4.2. Grain Yield and Yield Components

Yield responses to biostimulant application were strong and consistent across environments, demonstrating a clear effect of biostimulant and P fertilization. In the no-till system, grain yield increased from 2.70 Mg/ha−1 in the untreated plots to 3.03 Mg ha−1 in the BS-treated plots, representing a 13.4% yield increase. Similarly, in the tilled system, BS-treated plots produced a higher yield of 2.75 Mg ha−1, which was 19.6% higher than the yield from untreated plots (Figure 3A). Greenhouse results further confirmed these trends, as biostimulant-treated plants produced more grains (187.6 vs. 171.3 grains plant−1 for untreated) and higher yield per plant (28.8 vs. 25.7 g plant−1 for untreated plants) across all hybrids. Post-harvest soil P levels did not differ significantly among treatments; however, the relatively lower residual P in biostimulant-treated plots suggests improved P uptake by soybean plants. Plant biostimulants have been shown to increase crop yield and quality, improve nutrient uptake, and enhance tolerance to abiotic stress by improving plant and/or rhizosphere characteristics [46,47]. For example, PGPR-based biostimulants improved growth, nutrient uptake, and antioxidant activity in both maize and tomato under water-limited conditions, with crop-specific responses and stronger effects under drought stress [48]. Repke et al. [49] applied a foliar biostimulant based on amino acids and macro- and micronutrients at the R1 soybean growth stage and found that the application of 0.5 kg/ha of biostimulant increased leaf area by 279% and dry matter by 26%, which was reflected in a 22% increase in crop productivity. Rymuza et al. [50] also reported that the application of biostimulants resulted in a significant increase in soybean yield compared with the control. Biostimulants increase crop yield by about 15.8% on average, with seaweed extracts showing the strongest effect (~17%), followed by humic/fulvic acids (~15%) and amino acids (~10%). The yield response is generally highest in vegetables, followed by pulses, cereals, and oilseed crops [51]. Biostimulants such as seaweed extracts, humic substances, amino acids, and beneficial microbes can significantly improve soybean productivity, with individual yield increases varying widely (e.g., ~4–65% depending on biostimulant type), and substantially greater gains, exceeding 150%, reported when combined with microbial inoculants and mineral inputs [52].
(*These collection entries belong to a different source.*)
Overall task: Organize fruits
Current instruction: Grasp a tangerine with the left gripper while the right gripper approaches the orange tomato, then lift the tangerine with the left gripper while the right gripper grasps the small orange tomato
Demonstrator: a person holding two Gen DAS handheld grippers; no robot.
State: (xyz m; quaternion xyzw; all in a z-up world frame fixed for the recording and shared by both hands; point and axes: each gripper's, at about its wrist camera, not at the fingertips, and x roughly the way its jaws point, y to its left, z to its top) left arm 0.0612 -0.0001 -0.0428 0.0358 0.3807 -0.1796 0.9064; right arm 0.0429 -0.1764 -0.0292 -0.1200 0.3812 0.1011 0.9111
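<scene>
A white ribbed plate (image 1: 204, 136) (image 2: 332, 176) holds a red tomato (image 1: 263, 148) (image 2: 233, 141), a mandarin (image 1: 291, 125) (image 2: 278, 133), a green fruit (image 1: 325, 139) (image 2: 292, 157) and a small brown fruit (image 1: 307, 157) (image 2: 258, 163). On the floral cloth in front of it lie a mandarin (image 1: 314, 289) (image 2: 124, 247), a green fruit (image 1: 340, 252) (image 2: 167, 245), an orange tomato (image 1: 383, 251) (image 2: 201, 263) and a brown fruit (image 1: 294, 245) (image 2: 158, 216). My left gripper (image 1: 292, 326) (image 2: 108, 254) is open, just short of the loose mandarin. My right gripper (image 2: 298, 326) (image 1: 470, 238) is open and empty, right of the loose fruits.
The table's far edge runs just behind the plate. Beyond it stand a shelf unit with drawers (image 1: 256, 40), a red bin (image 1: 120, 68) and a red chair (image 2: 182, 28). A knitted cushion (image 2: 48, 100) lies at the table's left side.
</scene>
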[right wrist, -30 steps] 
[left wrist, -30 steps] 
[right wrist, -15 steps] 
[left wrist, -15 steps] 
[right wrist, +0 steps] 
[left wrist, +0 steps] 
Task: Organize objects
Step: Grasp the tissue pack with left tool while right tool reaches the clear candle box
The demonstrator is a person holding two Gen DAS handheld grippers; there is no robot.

Because weeds were controlled with glyphosate burndown before planting in the no-till field, whereas disk tillage was used in the tilled field, early-season weed pressure was visually greater under tillage. Weed infestation ratings at 20 DAP ranged from 5 to 8 in tilled plots compared with 3 to 6 in no-till plots (0 = weed-free; 10 = maximum infestation. This higher early weed pressure in the tilled system likely increased competition for resources during early soybean growth, contributing to the consistently lower yields observed under tillage across all treatments. Previous studies have shown that weed interference during early vegetative stages of soybean, particularly before the V3–V4 stages, can result in significant yield losses if not controlled within the critical period of weed control, even when weeds are removed later in the season [53,54].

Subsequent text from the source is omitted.